The watershed moment. Everything forever different afterward. His startle reflex on hair-trigger. Now he was jumpy. Any little noise, a bird exploding into flight, an avocado falling from the tree would send him reeling. His appetite was erratic. He was depressed, quiet, stayed in his room. He had manic bursts, long hours lost in his programming language, deaf to the world.

“Have you been sleeping, Randall? Did you sleep last night?”

He pointed and clicked, pointed and clicked.

“Randall?”

“I don’t know,” he said. “I’m not sure. How do you know if you’re asleep? You lie there in the dark, you close your eyes, how can you tell?”

“Have you stopped taking your medicine again?”

“I take it some of the time.”

“Okay,” she said. “Well, go wash your face, put on a fresh shirt. We’re going to see Dr. English.”

“Do I have to?”

“Yes, you have to. You always feel better afterward, you know you do.”
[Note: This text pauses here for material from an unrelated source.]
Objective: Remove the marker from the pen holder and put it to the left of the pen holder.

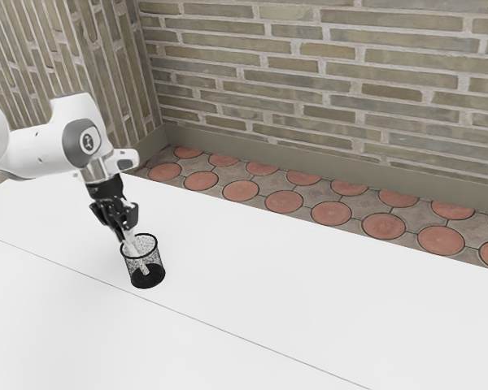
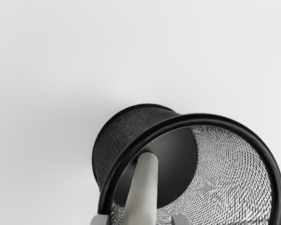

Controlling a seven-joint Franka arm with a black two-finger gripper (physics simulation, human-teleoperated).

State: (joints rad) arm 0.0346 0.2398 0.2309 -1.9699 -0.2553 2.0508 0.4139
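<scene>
My pincer [image 1: 124,236] is spread loose around the marker [image 2: 143,192] in the pen holder [image 2: 182,122], away from the surface's [image 1: 325,284] wall-side edge.

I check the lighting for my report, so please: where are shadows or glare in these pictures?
Exterior view: the table is bright, without hard shadows. Wrist view: soft grey shading on it beside the pen holder, no strong glare.
</scene>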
“I feel better because the appointment’s over.”

“When you grow up, Randall, you should be a lawyer. You’re so good at arguing.”

“Do lawyers have to play soccer?”

“Not unless they want to.”

“Then that’s what I want to be, a lawyer.”

She ruffled his thick mop, gave his scalp a gentle scraping with her fingernails, something that usually made him croon. Today he was silent.

“We’re still pardners, aren’t we, Randall?”

It was an old refrain. Single mother, only child, the mantra of their loyalty.

He lifted his hand from his mouse and turned to look at her. She gave his scalp another scratch.

“I’m not crazy, Mom.”

“Nobody said you were.”

“Only crazy people go to shrinks once a week.”

“That’s not true. A lot of people go to psychiatrists. It’s because they want to feel better, because they want to understand how they can start enjoying life.”

“I enjoy life.”

“Do you?”

He moved his cursor around the screen, sailing across the electronic net.

“I’m not crazy,” he said. “I’m not a wacko.”

“Did somebody call you that? Somebody at school?”

“Never mind,” he said. “Just never mind.”

“Is somebody bothering you? Tell me his name. I’ll talk to his mother.”

“Oh, yeah, talk to his mother. Boy, you really know how it works, don’t you?”

“Randall,” she said. “If somebody’s bothering you …”

“Nobody’s bothering me. I’m fine. Just a little crazy, that’s all.”

“Oh, come on. Don’t say that.”

He settled finally on his own Web page. In a banner across the top Randall’s World glowed in a brilliant red. He had created the page a few months back as a school project and every week or so he redid it, another look, another motif. This week there were animated frogs swimming and flying over a purple bayou. Others perched on a floating log. Their long tongues unfurling, snapping flies out of the air. Silly and childish, something any eleven-year-old boy might like. Thank God, thank God, thank God.

“I’m sorry, Mom,” he said. “I guess I’m just in a bad mood.”

“Bad moods are allowed,” she said. “As long as you give equal time to good ones.”

He looked up at her, managed a smile.

“So we’re pardners then?” she said.

“Sure, Mom,” Randall said, looking back at the flying frogs. “Pardners.”